Our Resume Screening Process
Screening resumes usually involves a three-step process based on role's minimum and preferred qualifications. Both types of qualifications should be related to on-the-job performance and are ideally captured in the job description.
These qualifications can include:
1. Work experience
2. Education
3. Skills and knowledge
4. Personality traits
5. Competencies
Step 1: Screening resumes based on minimum qualifications:
Minimum qualifications are the mandatory qualifications that a candidate must meet to be able to do the job. A simple example of a minimum qualification is whether the candidate is legally able to work in the country.
These types of qualifications are often considered knockouts because either the candidate has it and can move forward or they don’t and gets screened out of the process.
Candidates that meet the minimum qualifications move onto the second step of screening resumes.
Step 2: Screening resumes based on preferred qualifications
Preferred qualifications are non-mandatory characteristics that would make someone a stronger candidate for the job. A common example of a preferred qualification is whether the candidate has prior related work experience.
These types of qualifications are often called nice-to-haves and are generally more qualitative than minimum qualifications (e.g., strong communication skills).
Candidates that meet both the minimum and preferred qualifications move onto the short-listing step of resume screening.

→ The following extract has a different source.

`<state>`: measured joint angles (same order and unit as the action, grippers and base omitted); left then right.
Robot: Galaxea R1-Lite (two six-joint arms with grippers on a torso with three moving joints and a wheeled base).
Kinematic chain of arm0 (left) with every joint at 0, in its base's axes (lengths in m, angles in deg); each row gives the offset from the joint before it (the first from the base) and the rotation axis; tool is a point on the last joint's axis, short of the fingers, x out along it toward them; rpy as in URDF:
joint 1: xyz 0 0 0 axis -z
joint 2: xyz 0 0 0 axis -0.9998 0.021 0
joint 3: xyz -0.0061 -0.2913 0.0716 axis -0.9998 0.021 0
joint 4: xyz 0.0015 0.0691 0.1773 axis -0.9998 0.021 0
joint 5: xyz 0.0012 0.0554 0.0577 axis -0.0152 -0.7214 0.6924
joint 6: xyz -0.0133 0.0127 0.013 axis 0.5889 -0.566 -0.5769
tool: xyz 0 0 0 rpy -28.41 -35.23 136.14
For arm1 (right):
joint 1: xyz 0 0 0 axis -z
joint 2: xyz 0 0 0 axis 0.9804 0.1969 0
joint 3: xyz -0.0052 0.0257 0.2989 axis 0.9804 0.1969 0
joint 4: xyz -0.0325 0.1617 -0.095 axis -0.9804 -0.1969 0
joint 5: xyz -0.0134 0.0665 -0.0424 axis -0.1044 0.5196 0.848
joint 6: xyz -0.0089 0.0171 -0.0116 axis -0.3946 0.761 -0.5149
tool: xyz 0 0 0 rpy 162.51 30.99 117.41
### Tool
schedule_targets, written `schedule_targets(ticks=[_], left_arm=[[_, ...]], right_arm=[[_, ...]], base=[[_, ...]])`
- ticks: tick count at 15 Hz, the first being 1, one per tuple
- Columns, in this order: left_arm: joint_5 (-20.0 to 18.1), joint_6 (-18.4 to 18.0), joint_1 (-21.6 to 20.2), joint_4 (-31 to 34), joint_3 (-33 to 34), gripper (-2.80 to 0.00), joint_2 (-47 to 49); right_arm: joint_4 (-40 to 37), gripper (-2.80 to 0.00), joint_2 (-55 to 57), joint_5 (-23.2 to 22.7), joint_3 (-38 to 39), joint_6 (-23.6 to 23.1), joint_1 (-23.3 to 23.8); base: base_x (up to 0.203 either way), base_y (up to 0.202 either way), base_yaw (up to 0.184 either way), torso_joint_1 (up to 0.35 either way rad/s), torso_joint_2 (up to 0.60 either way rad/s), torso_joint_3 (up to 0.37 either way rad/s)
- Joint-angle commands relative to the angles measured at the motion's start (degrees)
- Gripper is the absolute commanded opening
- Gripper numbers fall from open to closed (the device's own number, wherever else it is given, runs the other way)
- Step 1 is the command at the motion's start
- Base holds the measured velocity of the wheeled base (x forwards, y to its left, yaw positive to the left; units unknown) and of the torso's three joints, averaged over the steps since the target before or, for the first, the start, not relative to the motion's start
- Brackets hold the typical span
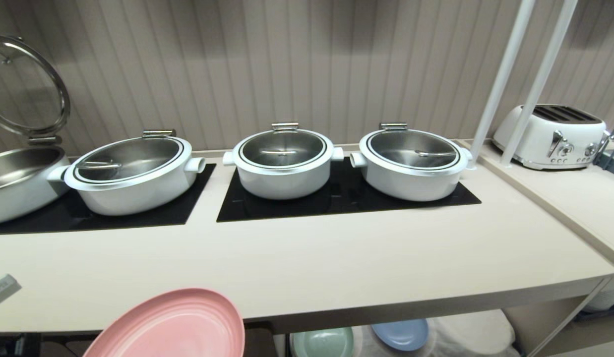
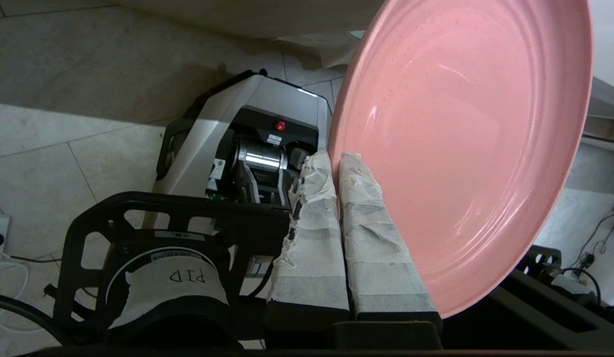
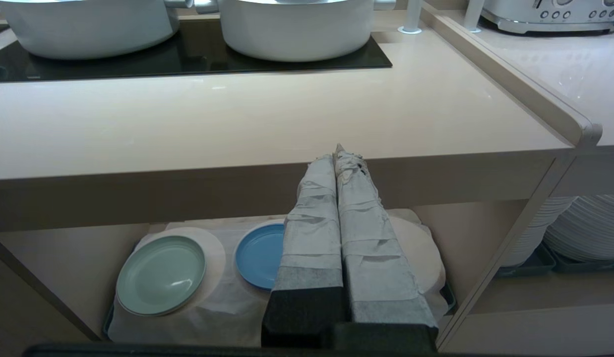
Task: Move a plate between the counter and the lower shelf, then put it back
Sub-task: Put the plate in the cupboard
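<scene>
Plate [image 1: 173, 325]: round, pink, shallow, raised rim. Held in the air, tilted, at the front edge of the counter [image 1: 307, 263] on the robot's left side; it rests neither on the counter nor on the lower shelf [image 3: 222, 302]. Its rim is pinched between the tape-wrapped fingers [image 2: 366, 238] of the left gripper [image 2: 335, 158], which is clamped tight on the plate; in the left wrist view the plate stands nearly on edge, floor tiles and the robot's base [image 2: 247, 134] behind it.

Right gripper [image 3: 337, 151]: fingers pressed together, holding nothing, parked in front of the counter edge and pointing toward the shelf opening.

Lower shelf: white cloth, with a green plate [image 3: 160, 274] and a blue plate [image 3: 260, 255] lying flat side by side, apart from each other.

Counter: two black hob panels [image 1: 346, 196] carrying white lidded pots [image 1: 284, 158]; an open-lidded pot [image 1: 19, 173] at far left. Toaster [image 1: 552, 136] on the adjoining top at right. Stacked white plates [image 3: 580, 233] in the next recess.

Step in hand, by judgement: carrying the plate between shelf and counter; which way cannot be told. Next move calls for levelling the plate, clearing the counter's thick edge, setting it flat on a bare spot, then releasing.
</scene>
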<state>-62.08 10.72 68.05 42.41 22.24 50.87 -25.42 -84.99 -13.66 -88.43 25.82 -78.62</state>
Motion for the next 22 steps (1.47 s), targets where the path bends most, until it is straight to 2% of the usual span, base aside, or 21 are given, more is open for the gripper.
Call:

Step 3: Short-listing candidates based on a minimum and preferred qualifications
Deciding which candidates get shortlisted for the interview phase depends on your recruiting needs.
For high volume recruitment, generally, all candidates that meet the minimum qualifications move forward to the interview process. For low volume recruitment, generally, only the top few candidates that meet both the minimum and preferred qualifications receive an interview.
You can determine how many candidates you should shortlist using your recruitment conversion rates.
Based on recruiting data, the average recruitment conversion rates are:
12% for application to interview
17% for an interview to offer
89% for an offer to acceptance
That means for every 100 candidates you screen, you need to shortlist 12 of them to interview, two of them will receive an offer, and one candidate will accept to result in one successful hire.